Edital Amazônia Viva seleciona projetos para produção rural sustentável
Chamada pública vai apoiar iniciativas na Amazônia Legal com R$ 80 milhões para produção sustentável e fortalecimento de comunidades.

O edital Florestas e Comunidades: Amazônia Viva vai destinar R$ 80 milhões do Fundo Amazônia para apoiar projetos de produção rural sustentável na Amazônia Legal. A chamada mira cooperativas, associações e organizações comunitárias com atuação na região, com foco em geração de renda e melhoria da estrutura produtiva.[1][2]
O que aconteceu
A Conab lançou a chamada pública para selecionar, no mínimo, 32 projetos com valores entre R$ 500 mil e R$ 2,5 milhões cada.[1][2] Os recursos são não reembolsáveis e devem financiar iniciativas produtivas ligadas à agricultura familiar, povos indígenas, quilombolas, comunidades tradicionais, extrativistas e pescadores artesanais.[1][2]
As propostas podem ser apresentadas por organizações da sociedade civil, cooperativas e associações formalmente constituídas, inclusive em rede, desde que tenham atuação comprovada na Amazônia Legal.[2] O edital também prioriza projetos com maior número de beneficiários, protagonismo feminino, participação de jovens e ações ligadas à sociobiodiversidade.[1]
Os investimentos podem cobrir máquinas, equipamentos, obras e construções, além de assistência técnica, extensão rural e pesquisa aplicada, desde que essa última frente não ultrapasse 50% do valor repassado.[1][2]
Por que importa para o agro
O edital injeta capital direto em cadeias produtivas da floresta e da agricultura de base familiar. Na prática, isso pode melhorar armazenamento, processamento, transporte e organização da produção, reduzindo perdas e ampliando a renda de comunidades rurais.[1][2]

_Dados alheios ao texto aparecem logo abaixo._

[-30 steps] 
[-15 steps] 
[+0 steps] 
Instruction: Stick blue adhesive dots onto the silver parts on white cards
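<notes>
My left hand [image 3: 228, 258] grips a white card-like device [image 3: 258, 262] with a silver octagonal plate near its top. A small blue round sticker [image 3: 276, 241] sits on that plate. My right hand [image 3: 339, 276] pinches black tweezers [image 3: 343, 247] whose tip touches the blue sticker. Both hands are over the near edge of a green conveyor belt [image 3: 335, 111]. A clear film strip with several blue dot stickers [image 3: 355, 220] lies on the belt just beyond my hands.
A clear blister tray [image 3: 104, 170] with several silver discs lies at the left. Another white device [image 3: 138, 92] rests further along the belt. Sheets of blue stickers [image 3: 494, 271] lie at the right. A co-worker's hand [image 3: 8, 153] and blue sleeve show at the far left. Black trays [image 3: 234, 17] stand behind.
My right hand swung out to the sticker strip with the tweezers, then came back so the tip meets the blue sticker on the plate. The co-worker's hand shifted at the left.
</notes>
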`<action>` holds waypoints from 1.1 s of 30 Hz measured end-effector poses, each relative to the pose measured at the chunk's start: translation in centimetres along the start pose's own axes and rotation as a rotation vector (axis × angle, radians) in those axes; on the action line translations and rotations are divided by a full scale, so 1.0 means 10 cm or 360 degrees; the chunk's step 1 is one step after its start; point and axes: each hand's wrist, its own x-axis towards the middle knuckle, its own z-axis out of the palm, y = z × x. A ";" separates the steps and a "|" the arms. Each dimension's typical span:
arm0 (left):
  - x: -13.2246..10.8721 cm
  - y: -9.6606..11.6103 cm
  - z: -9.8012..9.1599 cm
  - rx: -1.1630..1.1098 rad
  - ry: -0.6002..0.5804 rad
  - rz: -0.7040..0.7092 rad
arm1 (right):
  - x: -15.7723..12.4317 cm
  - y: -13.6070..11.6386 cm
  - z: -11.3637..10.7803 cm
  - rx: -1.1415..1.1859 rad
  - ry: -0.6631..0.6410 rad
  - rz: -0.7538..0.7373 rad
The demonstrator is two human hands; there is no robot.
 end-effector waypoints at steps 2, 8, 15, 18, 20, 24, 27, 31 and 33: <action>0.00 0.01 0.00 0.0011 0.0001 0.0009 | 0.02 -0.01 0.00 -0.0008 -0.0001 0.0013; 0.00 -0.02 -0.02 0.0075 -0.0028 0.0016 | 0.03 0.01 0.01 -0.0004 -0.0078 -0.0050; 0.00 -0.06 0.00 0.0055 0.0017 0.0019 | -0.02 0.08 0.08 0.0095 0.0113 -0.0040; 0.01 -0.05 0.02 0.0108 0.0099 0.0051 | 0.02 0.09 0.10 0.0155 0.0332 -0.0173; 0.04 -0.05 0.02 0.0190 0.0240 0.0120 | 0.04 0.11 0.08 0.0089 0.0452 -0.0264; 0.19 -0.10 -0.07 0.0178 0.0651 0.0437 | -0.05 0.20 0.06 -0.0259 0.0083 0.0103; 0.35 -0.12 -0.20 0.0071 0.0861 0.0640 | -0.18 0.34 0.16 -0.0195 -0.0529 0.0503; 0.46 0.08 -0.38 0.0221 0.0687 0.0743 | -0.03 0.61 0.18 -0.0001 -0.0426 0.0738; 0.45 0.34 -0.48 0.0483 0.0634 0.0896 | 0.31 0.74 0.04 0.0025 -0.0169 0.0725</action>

Para o agro da Amazônia Legal, a medida reforça um modelo de produção com mais valor agregado e menor pressão por abertura de novas áreas. Projetos bem estruturados tendem a fortalecer cadeias como açaí, castanha, cacau, borracha, pesca artesanal e outros produtos da sociobiodiversidade.[1][2]
Dados e contexto
| Item | Dado |
|---|---|
| Recursos totais | **R$ 80 milhões** |
| Projetos previstos | **No mínimo 32** |
| Faixa por projeto | **R$ 500 mil a R$ 2,5 milhões** |
| Área atendida | **Amazônia Legal** |
| Público prioritário | Agricultura familiar, indígenas, quilombolas, tradicionais e extrativistas |
Segundo a Conab, os recursos podem ser usados em fomento produtivo, máquinas, equipamentos, obras e construções.[1][2] A chamada também aceita custeio parcial de assistência técnica, extensão rural e pesquisa voltada à inovação e sustentabilidade.[1][2]
O que observar daqui pra frente
O resultado prático vai depender da qualidade dos projetos aprovados e da capacidade de execução das organizações locais. Se houver boa assistência técnica e governança, o edital pode gerar ganhos rápidos em produtividade e organização comercial.[1][2]
Também vale acompanhar a distribuição geográfica dos recursos e o perfil dos beneficiados. Projetos com participação de mulheres, jovens e cadeias da sociobiodiversidade podem indicar onde estão as maiores oportunidades de expansão do agro sustentável na região.[1][2]